Data extracted from a collection:
***

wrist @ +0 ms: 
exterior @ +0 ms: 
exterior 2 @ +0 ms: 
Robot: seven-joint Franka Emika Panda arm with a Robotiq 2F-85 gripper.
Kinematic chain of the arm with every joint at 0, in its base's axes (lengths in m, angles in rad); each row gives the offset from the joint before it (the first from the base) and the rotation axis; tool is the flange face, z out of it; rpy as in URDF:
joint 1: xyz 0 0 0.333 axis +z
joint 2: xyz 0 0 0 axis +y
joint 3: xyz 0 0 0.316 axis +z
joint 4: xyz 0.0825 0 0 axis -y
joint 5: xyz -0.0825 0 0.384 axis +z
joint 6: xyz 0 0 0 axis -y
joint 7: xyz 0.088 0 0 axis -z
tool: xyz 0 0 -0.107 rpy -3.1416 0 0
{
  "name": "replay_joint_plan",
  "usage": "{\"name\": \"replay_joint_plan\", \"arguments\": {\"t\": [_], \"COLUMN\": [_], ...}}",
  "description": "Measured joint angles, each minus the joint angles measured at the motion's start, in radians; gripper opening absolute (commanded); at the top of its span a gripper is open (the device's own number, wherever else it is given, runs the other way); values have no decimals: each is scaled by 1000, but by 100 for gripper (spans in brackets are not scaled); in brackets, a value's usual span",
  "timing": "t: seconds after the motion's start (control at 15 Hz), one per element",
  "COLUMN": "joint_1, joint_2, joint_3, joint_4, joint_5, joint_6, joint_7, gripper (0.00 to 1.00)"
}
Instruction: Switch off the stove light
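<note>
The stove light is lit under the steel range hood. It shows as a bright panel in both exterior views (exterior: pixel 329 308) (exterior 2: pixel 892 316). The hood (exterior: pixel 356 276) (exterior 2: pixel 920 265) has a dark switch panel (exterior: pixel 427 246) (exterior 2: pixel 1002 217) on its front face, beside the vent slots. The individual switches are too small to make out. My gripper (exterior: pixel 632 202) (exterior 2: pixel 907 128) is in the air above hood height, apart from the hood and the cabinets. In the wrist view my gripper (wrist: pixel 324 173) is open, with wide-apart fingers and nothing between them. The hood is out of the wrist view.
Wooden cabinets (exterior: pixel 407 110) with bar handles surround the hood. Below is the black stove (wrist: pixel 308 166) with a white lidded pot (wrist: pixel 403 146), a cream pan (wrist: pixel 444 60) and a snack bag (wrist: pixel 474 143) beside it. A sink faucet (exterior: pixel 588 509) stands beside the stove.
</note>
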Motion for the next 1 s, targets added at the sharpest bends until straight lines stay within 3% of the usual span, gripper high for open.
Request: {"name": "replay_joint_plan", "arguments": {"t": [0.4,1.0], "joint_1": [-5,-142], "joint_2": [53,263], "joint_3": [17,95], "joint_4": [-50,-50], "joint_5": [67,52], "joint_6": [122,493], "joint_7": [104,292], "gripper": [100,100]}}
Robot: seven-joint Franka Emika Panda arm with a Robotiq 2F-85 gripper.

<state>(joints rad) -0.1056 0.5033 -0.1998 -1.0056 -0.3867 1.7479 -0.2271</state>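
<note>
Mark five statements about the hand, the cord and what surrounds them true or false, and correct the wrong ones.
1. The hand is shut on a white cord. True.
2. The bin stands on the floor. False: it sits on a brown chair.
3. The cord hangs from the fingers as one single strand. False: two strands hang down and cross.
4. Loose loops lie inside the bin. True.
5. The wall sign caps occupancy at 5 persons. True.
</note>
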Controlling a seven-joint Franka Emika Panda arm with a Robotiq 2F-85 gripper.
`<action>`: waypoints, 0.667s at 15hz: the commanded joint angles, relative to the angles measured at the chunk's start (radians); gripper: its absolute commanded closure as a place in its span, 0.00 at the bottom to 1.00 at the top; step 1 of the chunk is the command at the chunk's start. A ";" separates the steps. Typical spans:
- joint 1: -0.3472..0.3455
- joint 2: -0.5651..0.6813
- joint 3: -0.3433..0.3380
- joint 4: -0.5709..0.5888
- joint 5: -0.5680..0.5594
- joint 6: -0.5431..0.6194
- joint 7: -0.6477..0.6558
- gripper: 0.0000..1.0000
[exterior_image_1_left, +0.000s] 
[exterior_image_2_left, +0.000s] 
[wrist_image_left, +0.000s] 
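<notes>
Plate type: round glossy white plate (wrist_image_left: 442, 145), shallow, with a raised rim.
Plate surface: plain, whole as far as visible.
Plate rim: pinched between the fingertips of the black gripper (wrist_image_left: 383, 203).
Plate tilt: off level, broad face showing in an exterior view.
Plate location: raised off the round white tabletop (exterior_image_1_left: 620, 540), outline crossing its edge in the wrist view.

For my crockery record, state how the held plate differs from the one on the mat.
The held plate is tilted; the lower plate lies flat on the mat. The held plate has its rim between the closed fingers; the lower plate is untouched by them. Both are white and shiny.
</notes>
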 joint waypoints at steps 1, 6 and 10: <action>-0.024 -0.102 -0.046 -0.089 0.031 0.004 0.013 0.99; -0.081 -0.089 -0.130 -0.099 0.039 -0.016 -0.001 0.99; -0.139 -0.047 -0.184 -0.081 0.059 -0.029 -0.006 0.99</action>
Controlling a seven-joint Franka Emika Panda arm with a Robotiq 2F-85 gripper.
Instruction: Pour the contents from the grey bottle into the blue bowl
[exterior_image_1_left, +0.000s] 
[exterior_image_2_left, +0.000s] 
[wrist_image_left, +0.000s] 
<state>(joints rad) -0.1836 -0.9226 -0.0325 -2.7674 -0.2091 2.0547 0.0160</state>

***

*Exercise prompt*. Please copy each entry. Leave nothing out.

*Reply to the exercise*.
wrist @ +0 ms: 
exterior @ +0 ms: 
exterior 2 @ +0 ms: 
Robot: seven-joint Franka Emika Panda arm with a Robotiq 2F-85 gripper.
Kinematic chain of the arm with every joint at 0, in its base's axes (lengths in m, angles in rad); each row gives the offset from the joint before it (the first from the base) and the rotation axis; tool is the flange face, z out of it; rpy as in URDF:
joint 1: xyz 0 0 0.333 axis +z
joint 2: xyz 0 0 0 axis +y
joint 3: xyz 0 0 0.316 axis +z
joint 4: xyz 0.0825 0 0 axis -y
joint 5: xyz -0.0825 0 0.384 axis +z
joint 6: xyz 0 0 0 axis -y
joint 7: xyz 0.088 0 0 axis -z
tool: xyz 0 0 -0.107 rpy -3.1416 0 0
{
  "name": "replay_joint_plan",
  "usage": "{\"name\": \"replay_joint_plan\", \"arguments\": {\"t\": [_], \"COLUMN\": [_], ...}}",
  "description": "Measured joint angles, each minus the joint angles measured at the motion's start, in radians; gripper opening absolute (commanded); at the top of its span a gripper is open (the device's own number, wherever else it is given, runs the other way); values have no decimals: each is scaled by 1000, but by 100 for gripper (spans in brackets are not scaled); in brackets, a value's usual span",
  "timing": "t: seconds after the motion's start (control at 15 Hz), one per element",
  "COLUMN": "joint_1, joint_2, joint_3, joint_4, joint_5, joint_6, joint_7, gripper (0.00 to 1.00)"
}
Instruction: Switch off the stove light
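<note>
The stove light is lit under the steel range hood. It shows as a bright panel in both exterior views (exterior: pixel 329 308) (exterior 2: pixel 892 316). The hood (exterior: pixel 356 276) (exterior 2: pixel 920 265) has a dark switch panel (exterior: pixel 427 246) (exterior 2: pixel 1002 217) on its front face, beside the vent slots. The individual switches are too small to make out. My gripper (exterior: pixel 632 202) (exterior 2: pixel 907 128) is in the air above hood height, apart from the hood and the cabinets. In the wrist view my gripper (wrist: pixel 324 173) is open, with wide-apart fingers and nothing between them. The hood is out of the wrist view.
Wooden cabinets (exterior: pixel 407 110) with bar handles surround the hood. Below is the black stove (wrist: pixel 308 166) with a white lidded pot (wrist: pixel 403 146), a cream pan (wrist: pixel 444 60) and a snack bag (wrist: pixel 474 143) beside it. A sink faucet (exterior: pixel 588 509) stands beside the stove.
</note>
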Motion for the next 1 s, targets added at the sharpest bends until straight lines stay within 3% of the usual span, gripper high for open.
Request: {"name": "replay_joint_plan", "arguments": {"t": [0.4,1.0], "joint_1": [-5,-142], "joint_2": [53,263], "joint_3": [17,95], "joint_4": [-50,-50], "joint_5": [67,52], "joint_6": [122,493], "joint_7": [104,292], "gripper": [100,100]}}
Robot: seven-joint Franka Emika Panda arm with a Robotiq 2F-85 gripper.

<state>(joints rad) -0.1056 0.5033 -0.1998 -1.0056 -0.3867 1.7479 -0.2271</state>
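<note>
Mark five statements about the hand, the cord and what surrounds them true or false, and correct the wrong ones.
1. The hand is shut on a white cord. True.
2. The bin stands on the floor. False: it sits on a brown chair.
3. The cord hangs from the fingers as one single strand. False: two strands hang down and cross.
4. Loose loops lie inside the bin. True.
5. The wall sign caps occupancy at 5 persons. True.
</note>
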Controlling a seven-joint Franka Emika Panda arm with a Robotiq 2F-85 gripper.
`<action>`: waypoints, 0.667s at 15hz: the commanded joint angles, relative to the angles measured at the chunk's start (radians); gripper: its absolute commanded closure as a place in its span, 0.00 at the bottom to 1.00 at the top; step 1 of the chunk is the command at the chunk's start. A ";" separates the steps. Typical spans:
- joint 1: -0.3472..0.3455
- joint 2: -0.5651..0.6813
- joint 3: -0.3433..0.3380
- joint 4: -0.5709..0.5888
- joint 5: -0.5680..0.5594
- joint 6: -0.5431..0.6194
- joint 7: -0.6477..0.6558
- gripper: 0.0000..1.0000
[exterior_image_1_left, +0.000s] 
[exterior_image_2_left, +0.000s] 
[wrist_image_left, +0.000s] 
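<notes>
Plate type: round glossy white plate (wrist_image_left: 442, 145), shallow, with a raised rim.
Plate surface: plain, whole as far as visible.
Plate rim: pinched between the fingertips of the black gripper (wrist_image_left: 383, 203).
Plate tilt: off level, broad face showing in an exterior view.
Plate location: raised off the round white tabletop (exterior_image_1_left: 620, 540), outline crossing its edge in the wrist view.

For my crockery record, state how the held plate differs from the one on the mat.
The held plate is tilted; the lower plate lies flat on the mat. The held plate has its rim between the closed fingers; the lower plate is untouched by them. Both are white and shiny.
</notes>
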 joint waypoints at steps 1, 6 and 10: <action>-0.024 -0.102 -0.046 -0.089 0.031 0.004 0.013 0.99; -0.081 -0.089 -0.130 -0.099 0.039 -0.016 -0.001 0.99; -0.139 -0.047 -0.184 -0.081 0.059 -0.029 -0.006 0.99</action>
Controlling a seven-joint Franka Emika Panda arm with a Robotiq 2F-85 gripper.
Instruction: Pour the contents from the grey bottle into the blue bowl
[exterior_image_1_left, +0.000s] 
[exterior_image_2_left, +0.000s] 
[wrist_image_left, +0.000s] 
<state>(joints rad) -0.1836 -0.9226 -0.0325 -2.7674 -0.2091 2.0547 0.0160</state>

Nothing else is needed, and the exercise is over.